Le genre n’était pas nouveau : précédemment, de nombreuses chanteuses se l’étaient déjà approprié, puisant, au besoin, dans l’œuvre de Bruant, Jules Jouy et consorts. Contrairement à la Belle Epoque et aux Années folles (en anglais, roaring twenties), la période post-1929 était propice à la dépression, morale comme économique.
Le jeudi noir à Wall Street ne resta pas longtemps sans effet sur la vie française, même si, pour se convaincre du contraire, en 1934, optimiste, Danielle Darrieux chante La Crise est finie.
La fille de joie est triste… (paroles de « L’Accordéoniste »)
L’état d’esprit en 1930 est tout à fait à l’opposé de celui de 1900, lorsque les femmes oubliaient la misère, devenant ces cocottes réputées pour mener le monde. Cette fois, c’est l’inverse : la femme est abandonnée, maltraitée, frappée par son mec… ou son mac’, car la narratrice est souvent une prostituée.

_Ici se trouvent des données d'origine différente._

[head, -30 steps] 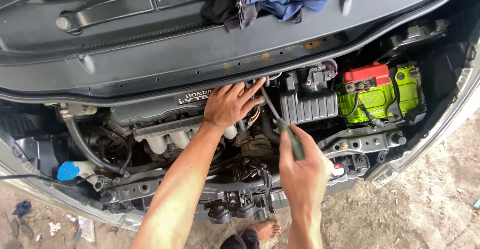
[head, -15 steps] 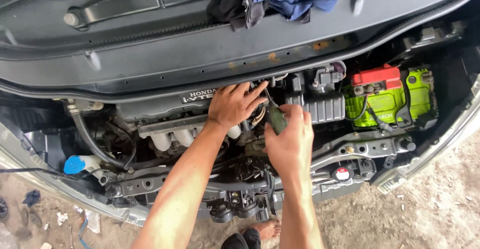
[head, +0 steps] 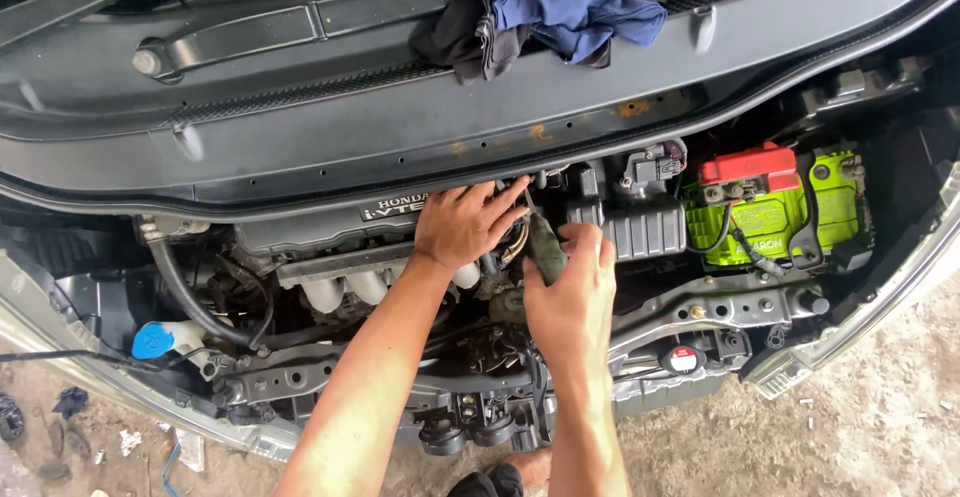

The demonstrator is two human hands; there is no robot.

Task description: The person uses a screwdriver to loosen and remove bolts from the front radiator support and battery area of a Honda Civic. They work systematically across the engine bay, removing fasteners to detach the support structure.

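Observation:
I look down into a car's open engine bay (head: 330,287). My left hand (head: 465,225) lies flat on the engine top, fingers spread toward the back of the bay, holding nothing I can see. My right hand (head: 572,295) grips a screwdriver with a dark green handle (head: 546,247); its thin metal shaft points up toward my left fingertips. Both hands are almost touching near a cluster of wires and connectors. The tool's tip is hidden behind the fingers.
A bright green battery with a red terminal cover (head: 775,207) sits at the right. A black ribbed box (head: 640,227) lies beside my right hand. A blue and black rag (head: 550,7) rests on the cowl. A blue reservoir cap (head: 155,340) is at lower left.
My right hand has moved up and left with the screwdriver, closing in on my left hand. The left hand has stayed on the engine top.

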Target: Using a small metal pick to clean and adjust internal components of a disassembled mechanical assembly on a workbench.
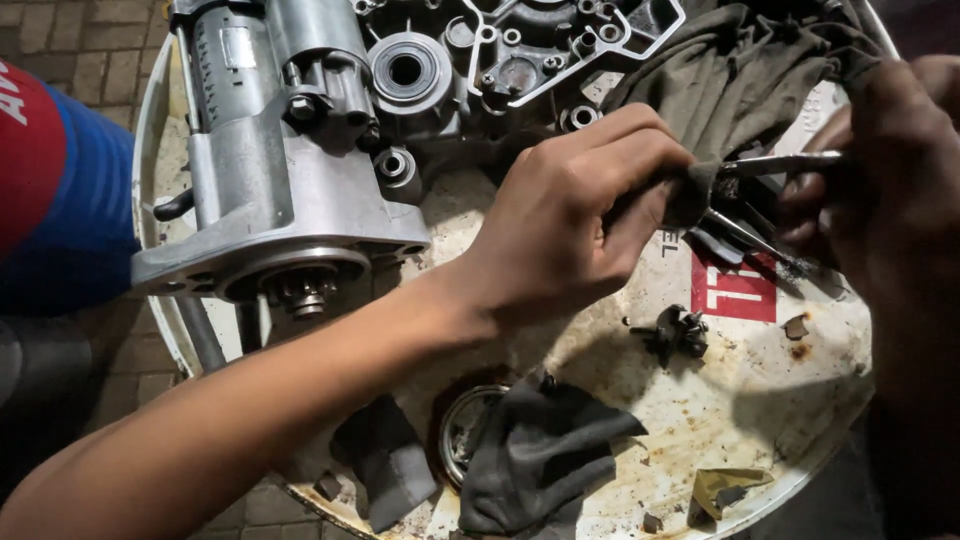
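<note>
Pliers (770,165) held in the right hand (890,170), their metal jaws pointing left and meeting a small dark part (690,195) pinched between thumb and fingers of the left hand (575,225). Both hands are closed around what they hold; whether the pliers actually bite the part or only touch it cannot be told, since the fingers cover the contact. A second thin metal tool or handle (750,238) runs down and right just below the pliers.

The work appears to be mid-way: the part is up off the surface, between the two hands, not yet set down or fitted anywhere. It lies at the fingertips of the left hand and directly at the pliers' tip, above the right half of a stained white drum lid (760,400) serving as bench.

On the lid: an engine case (300,170) at upper left, its shaft end facing the viewer; a grey rag (740,80) at upper right; a small dark gear-like piece (678,332) lying loose below the hands; a dark rag (540,450) partly over a round ring (462,430) at the near edge. A red-and-blue sleeve (50,190) shows at far left.
</note>
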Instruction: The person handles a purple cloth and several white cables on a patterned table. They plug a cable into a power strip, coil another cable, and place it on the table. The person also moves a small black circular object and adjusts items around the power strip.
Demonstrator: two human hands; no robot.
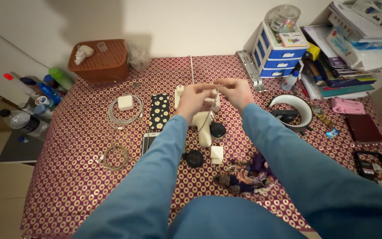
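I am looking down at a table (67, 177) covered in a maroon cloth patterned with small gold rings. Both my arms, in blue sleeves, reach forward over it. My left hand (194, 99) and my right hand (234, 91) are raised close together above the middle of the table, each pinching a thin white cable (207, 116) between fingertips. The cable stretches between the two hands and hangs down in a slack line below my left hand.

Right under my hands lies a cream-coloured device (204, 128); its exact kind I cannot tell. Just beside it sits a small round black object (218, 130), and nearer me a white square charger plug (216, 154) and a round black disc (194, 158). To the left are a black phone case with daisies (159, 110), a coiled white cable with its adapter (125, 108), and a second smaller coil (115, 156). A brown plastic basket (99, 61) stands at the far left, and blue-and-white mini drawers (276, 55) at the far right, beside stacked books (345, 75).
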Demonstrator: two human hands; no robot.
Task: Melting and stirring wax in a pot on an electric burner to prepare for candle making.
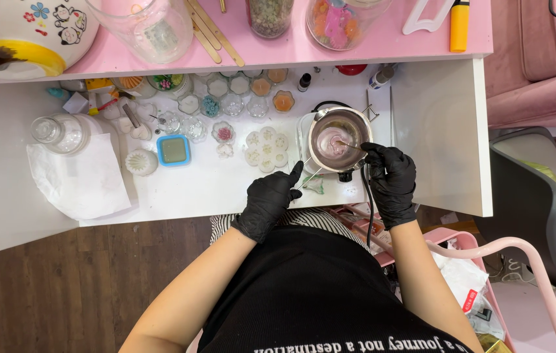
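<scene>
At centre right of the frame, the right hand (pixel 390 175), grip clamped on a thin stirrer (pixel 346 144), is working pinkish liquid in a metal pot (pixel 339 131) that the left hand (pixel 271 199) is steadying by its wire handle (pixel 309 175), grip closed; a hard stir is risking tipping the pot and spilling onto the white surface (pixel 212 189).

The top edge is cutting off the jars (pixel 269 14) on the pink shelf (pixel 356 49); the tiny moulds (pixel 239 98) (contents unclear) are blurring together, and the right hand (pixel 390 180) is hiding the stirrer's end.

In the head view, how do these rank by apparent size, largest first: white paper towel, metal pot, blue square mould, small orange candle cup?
1. White paper towel
2. Metal pot
3. Blue square mould
4. Small orange candle cup

All rest on one white table, so nearness hardly matters.
</scene>
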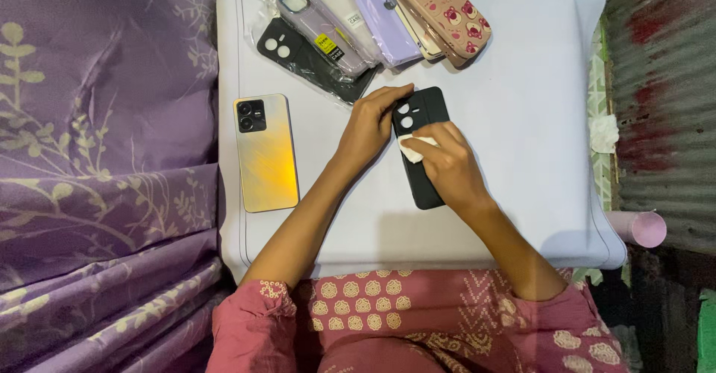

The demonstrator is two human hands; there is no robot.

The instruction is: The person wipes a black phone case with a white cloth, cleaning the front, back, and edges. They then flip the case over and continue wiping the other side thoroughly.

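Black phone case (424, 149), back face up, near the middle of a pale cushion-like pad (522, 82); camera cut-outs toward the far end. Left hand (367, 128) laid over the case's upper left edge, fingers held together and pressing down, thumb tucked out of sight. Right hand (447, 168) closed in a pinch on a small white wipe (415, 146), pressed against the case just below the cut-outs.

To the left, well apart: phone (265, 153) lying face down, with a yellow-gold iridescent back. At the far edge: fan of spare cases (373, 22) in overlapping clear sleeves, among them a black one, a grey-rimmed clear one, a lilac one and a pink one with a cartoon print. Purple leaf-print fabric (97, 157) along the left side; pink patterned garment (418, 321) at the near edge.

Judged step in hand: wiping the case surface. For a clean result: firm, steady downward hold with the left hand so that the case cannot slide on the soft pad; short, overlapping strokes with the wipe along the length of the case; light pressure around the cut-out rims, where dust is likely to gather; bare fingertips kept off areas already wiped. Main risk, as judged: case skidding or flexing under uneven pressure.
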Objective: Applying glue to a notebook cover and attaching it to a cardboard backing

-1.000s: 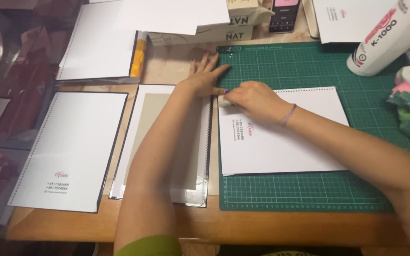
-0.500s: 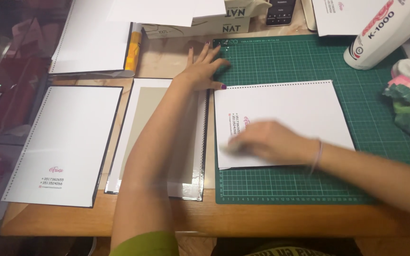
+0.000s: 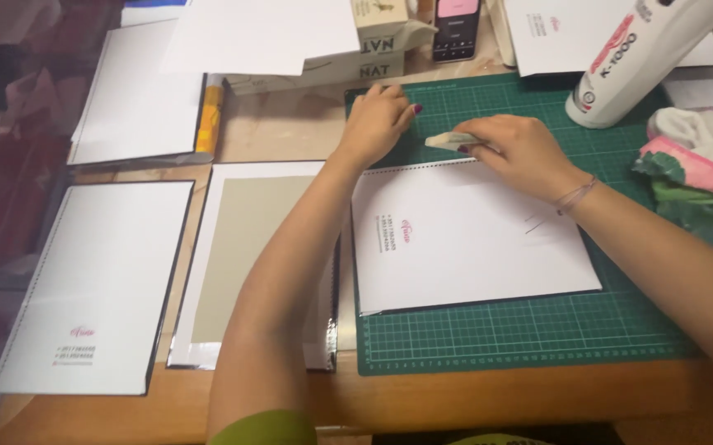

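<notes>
The white perforated sheet (image 3: 472, 235) lies on the green cutting mat (image 3: 521, 330), its punched edge toward the mat's far side and its left edge close to the mat's left edge. The left hand (image 3: 377, 124) rests on the mat at the sheet's far-left corner, fingers curled and closed on nothing that shows. The right hand (image 3: 521, 152) sits at the far edge of the sheet, its fingers pinched together on a small pale flat tool (image 3: 449, 142), perhaps a folder or scraper; its exact kind is unclear.

The risk, as I judge it, is slippage: the left hand pins only one corner, so a firm stroke with the tool could swing the sheet askew on the mat or crease the row of punched holes. The white bottle (image 3: 640, 58) lying at the mat's far-right corner could roll if the right forearm bumps it.
</notes>
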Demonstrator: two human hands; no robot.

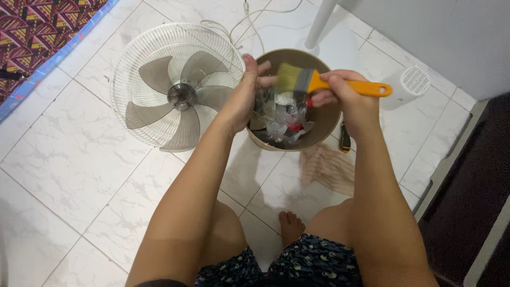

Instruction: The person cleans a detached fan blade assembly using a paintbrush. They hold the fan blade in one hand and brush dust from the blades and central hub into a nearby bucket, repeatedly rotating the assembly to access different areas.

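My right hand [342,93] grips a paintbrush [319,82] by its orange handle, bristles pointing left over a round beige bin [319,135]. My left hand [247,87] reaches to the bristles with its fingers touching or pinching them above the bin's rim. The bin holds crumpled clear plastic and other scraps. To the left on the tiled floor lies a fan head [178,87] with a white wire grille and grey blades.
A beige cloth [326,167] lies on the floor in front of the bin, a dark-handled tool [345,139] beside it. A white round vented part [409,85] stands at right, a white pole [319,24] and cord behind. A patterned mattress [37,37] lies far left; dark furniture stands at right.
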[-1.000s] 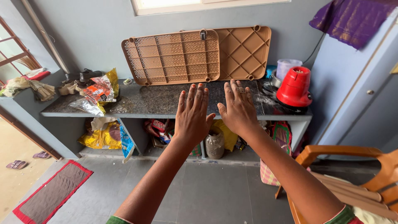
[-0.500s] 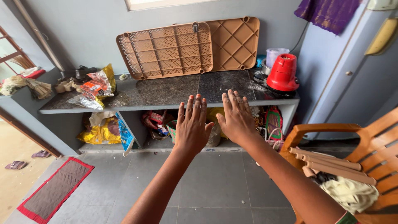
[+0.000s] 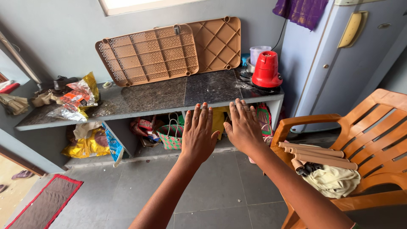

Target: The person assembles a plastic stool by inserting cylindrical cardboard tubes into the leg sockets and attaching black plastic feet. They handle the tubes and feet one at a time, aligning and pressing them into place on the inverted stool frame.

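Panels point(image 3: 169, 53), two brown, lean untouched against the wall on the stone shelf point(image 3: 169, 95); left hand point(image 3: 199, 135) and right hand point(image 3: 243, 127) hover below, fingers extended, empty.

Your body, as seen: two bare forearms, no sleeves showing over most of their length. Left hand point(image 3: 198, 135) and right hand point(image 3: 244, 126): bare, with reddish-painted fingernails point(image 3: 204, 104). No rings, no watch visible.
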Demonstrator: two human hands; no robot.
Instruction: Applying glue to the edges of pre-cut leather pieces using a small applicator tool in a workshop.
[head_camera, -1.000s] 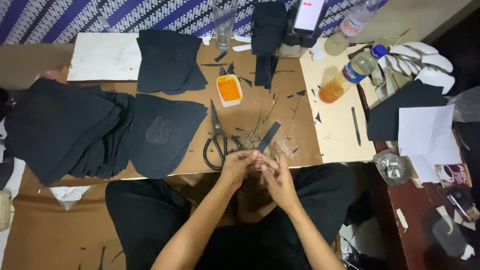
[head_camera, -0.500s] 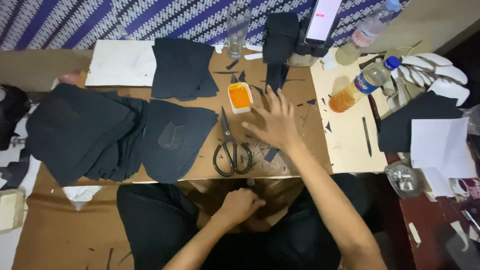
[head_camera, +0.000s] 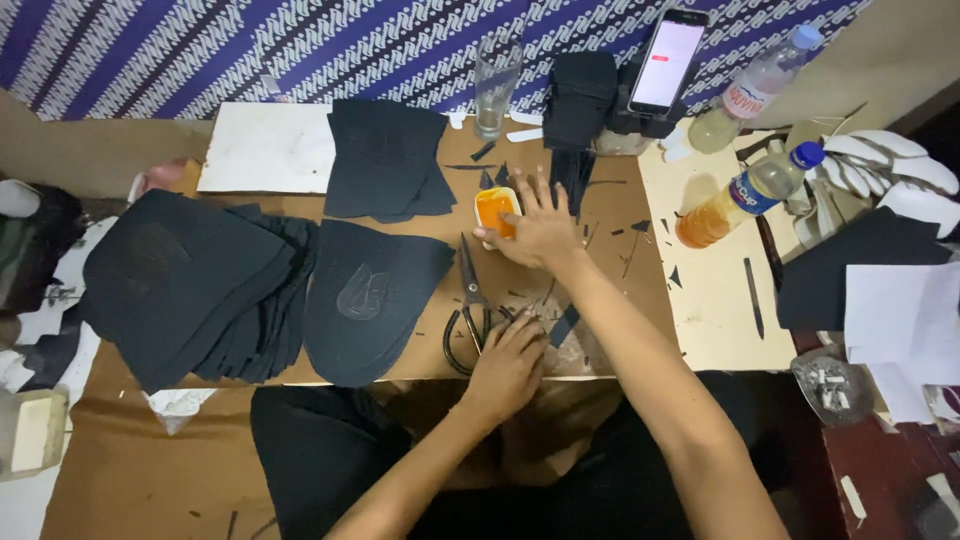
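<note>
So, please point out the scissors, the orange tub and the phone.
scissors (head_camera: 470, 300): head view, on the blades near the pivot.
orange tub (head_camera: 492, 212): head view, on the orange contents.
phone (head_camera: 670, 50): head view, on the lit screen.

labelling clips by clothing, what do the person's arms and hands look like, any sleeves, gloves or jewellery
Both arms are bare as far up as the frame shows, so no sleeve is visible. The left hand and the right hand wear no gloves, and no ring, watch or bracelet can be made out. Below the arms, the lap is covered in dark clothing.
</note>
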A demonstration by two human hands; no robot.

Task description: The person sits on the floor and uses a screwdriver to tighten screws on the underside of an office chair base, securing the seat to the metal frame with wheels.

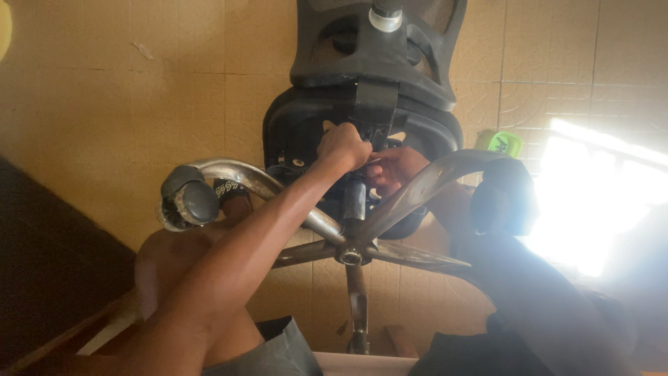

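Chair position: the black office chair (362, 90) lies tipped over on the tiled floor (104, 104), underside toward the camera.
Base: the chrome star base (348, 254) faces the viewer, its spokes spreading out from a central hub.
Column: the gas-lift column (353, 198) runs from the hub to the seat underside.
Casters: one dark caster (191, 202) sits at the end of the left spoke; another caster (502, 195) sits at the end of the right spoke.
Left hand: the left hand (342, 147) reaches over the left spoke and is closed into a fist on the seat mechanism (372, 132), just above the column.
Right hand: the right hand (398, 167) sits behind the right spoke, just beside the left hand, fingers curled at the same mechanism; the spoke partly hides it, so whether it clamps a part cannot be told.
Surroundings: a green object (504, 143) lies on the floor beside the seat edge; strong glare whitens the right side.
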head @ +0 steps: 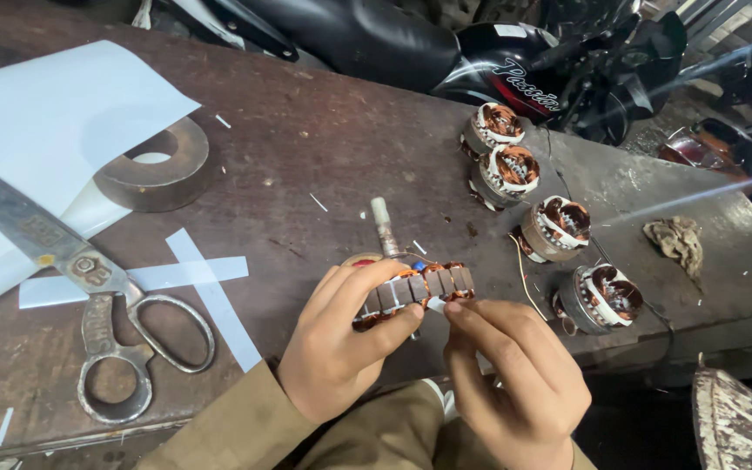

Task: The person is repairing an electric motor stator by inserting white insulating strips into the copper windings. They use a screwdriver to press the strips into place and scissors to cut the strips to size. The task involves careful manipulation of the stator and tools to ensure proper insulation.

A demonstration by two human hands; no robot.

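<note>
Bare wooden bench (324,130) lies open in the far middle. To the left, large steel scissors (89,278), white paper strips (206,292) and a grey metal ring (154,165) block the way. On the right, four copper-wound stator cores (559,228) stand in a row.

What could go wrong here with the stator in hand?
1. The left hand holds the stator off the bench; a slip could drop it.
2. The right hand pushes a white strip beside bare copper; it may scrape the windings.
3. The scissors lie open nearby, a cut hazard.
</note>
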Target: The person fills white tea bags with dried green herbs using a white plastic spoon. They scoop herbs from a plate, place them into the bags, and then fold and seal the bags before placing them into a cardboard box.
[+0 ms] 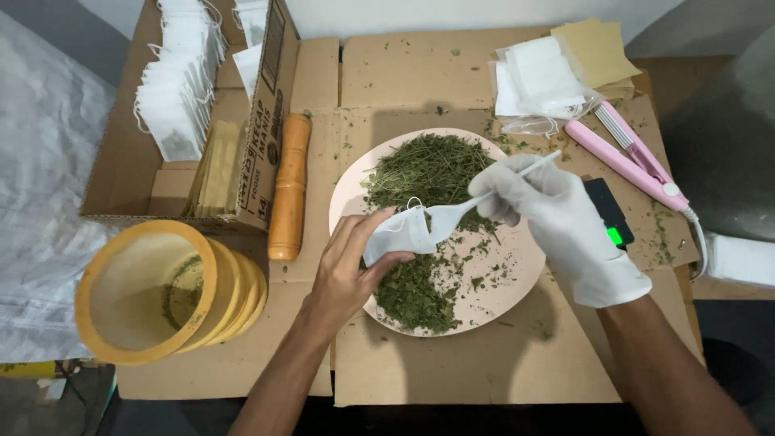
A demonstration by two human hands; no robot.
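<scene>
A surface (476, 363) lined with flattened cardboard carries one pink plate (517, 278) of dried green herbs (428, 169), one orange wooden pestle (288, 187) and one pink sealer (626, 161) (a stack of yellow sieves (153, 295) sits nearby). The bare left hand (347, 266) pinches a white tea bag (395, 236); the gloved right hand (557, 222), its grip closed on a white plastic fork (476, 202), points the tines into the bag's mouth.

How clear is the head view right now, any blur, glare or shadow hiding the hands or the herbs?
Head view: evenly lit, no glare on the pink plate; soft shadows fall below both arms on the cardboard; the left hand holding the white filter bag and the gloved right hand with the white plastic fork look sharp; the dried herbs are crisp; edges bow slightly.
</scene>
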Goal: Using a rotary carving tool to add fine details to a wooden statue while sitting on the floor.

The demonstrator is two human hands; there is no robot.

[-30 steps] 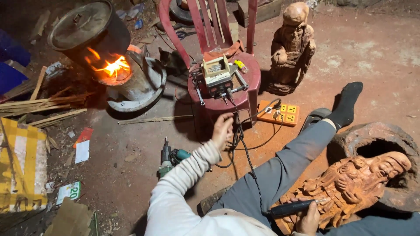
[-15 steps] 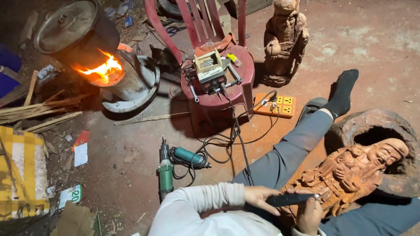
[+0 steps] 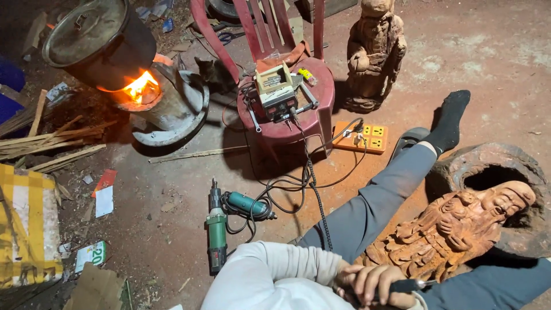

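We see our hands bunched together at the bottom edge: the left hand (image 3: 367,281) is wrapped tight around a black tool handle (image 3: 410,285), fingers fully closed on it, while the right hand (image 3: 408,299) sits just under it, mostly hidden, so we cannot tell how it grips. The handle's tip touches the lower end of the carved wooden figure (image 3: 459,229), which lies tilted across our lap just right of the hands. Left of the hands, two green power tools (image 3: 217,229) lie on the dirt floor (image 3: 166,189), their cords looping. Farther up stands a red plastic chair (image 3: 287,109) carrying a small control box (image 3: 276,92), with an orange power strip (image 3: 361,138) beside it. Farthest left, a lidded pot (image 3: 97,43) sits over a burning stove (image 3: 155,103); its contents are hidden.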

Elle chante pour dénoncer sa condition :
« En maison » et « La Rue de la joie » (Damia), « Sous l’enseigne lumineuse » (Lys Gauty), « Le Tango des filles » (Lucienne Boyer), « Les Filles qui la nuit »… (Fréhel), « L’Hôtel des amours faciles » (André Turcy), « Les Poupées de minuit » (Berthe Sylva)… « Ce n’est pas drôle » (Annabella).
Un constat
A l’occasion de l’exposition « Le Cinéma au rendez-vous des arts, France, années 20 et 30 » qui se tint à la Bibliothèque nationale de France fin 1995, l’Américain Kelley Conway écrivait :
- La chanteuse réaliste joue plusieurs rôles : elle exprime l’anxiété que suscite le nouveau rôle des femmes dans la culture ; elle incarne une représentation authentique de l’univers des marginaux ; elle symbolise ce qu’il y a de transgression dans la solidarité et la sexualité féminines, avec en arrière-plan ce que cela comporte d’idée de justice, de lien social et d’attachement à Paris.
La chanteuse réaliste est toujours une fille du peuple
Et presque toujours parisienne des faubourgs ! Andrée Turc (1891-1974) est l’une des rares artistes à avoir acquis la renommée en dehors de la capitale. La jeune Toulonnaise qui fera carrière sous le nom à peine modifié d’Andrée Turcy a bien tenté de séduire Paris dans les années dix, à la Cigale, l’Eldorado et l’Olympia, mais le courant ne passe pas vraiment.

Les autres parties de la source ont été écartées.